Segundo o jornalista norte-americano Fareed Zakaria, Trump retornou da mencionada visita convencido de que unificou os aliados históricos de Washington na zona, que tinha dado um duro golpe ao terrorismo e acalmado as águas de uma região ingovernável, mas o que fez “foi dar luz verde à política externa agressiva e sectária de Riad”.
Arábia Saudita, Emirados Árabes Unidos e Bahrein anunciaram em 5 de junho a ruptura de todo elo diplomático, consular, aéreo, terrestre e marítimo com o Catar por considerar que esse país ameaça a segurança das nações do Conselho de Cooperação do Golfo ao apoiar e promover o terrorismo e ter estreitos laços com o Irã.
O próprio Trump assegurou, em 10 de junho em Washington D.C., que as autoridades de Doha financiam o terrorismo a um nível muito alto e instou a cessar este apoio.
Esta crise põe em risco mesmo as operações que estão em andamento contra o Estado Islâmico pela coalizão militar liderada pelos Estados Unidos, o que foi reconhecido pelo secretário de estado, Rex Tillerson.
O Pentágono mantém em Ao Udeid Air Base, a 35 quilômetros ao sudoeste de Doha, sua maior instalação no Oriente Médio, com 11 mil efetivos, em que podem operar até 120 aeronaves militares.
Ali radica o Centro de Operações Aéreas Combinadas, que garante o mando e controle das ações da aviação norte-americana na Síria, Afeganistão e outras 18 nações.
Possivelmente o senador republicano Lindsey Graham é quem dá uma panorâmica mais exata do que acontece com o chefe da Casa Branca, ao assinalar numa entrevista em 8 de junho no programa televisivo This Morning, da cadeia CBS, que o problema é que a metade do que Trump faz está mal feito.

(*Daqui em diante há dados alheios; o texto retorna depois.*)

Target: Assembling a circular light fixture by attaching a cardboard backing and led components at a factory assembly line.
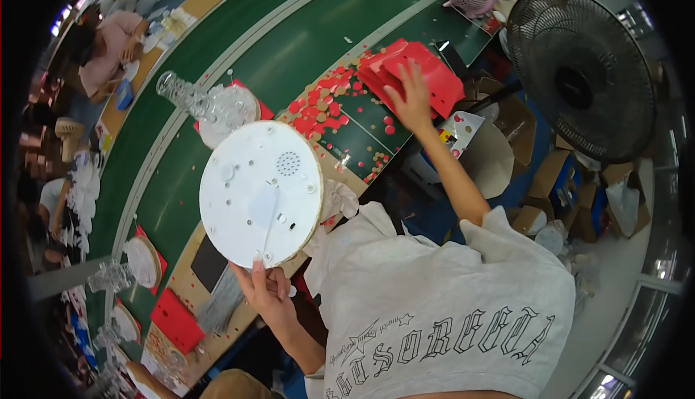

É provável que não seja tão exata a quantificação expressa pelo Graham, mas, tudo parece indicar que se aproxima muito à realidade, embora possivelmente a percentagem do que faz mal seja muito superior, a julgar pelas muralhas que ergue no seu agir diário, às vezes desde sua conta no Twitter e outras ao vivo e direto.
Mesmo assim, com esses erros constantes, o magnata imobiliário que se transformou em presidente pretende enfrentar o mundo e impor uma ordem internacional à medida de seus caprichos, algo que provoca preocupação, mesmo entre seus aliados incondicionais tanto nos Estados Unidos como no restante do mundo.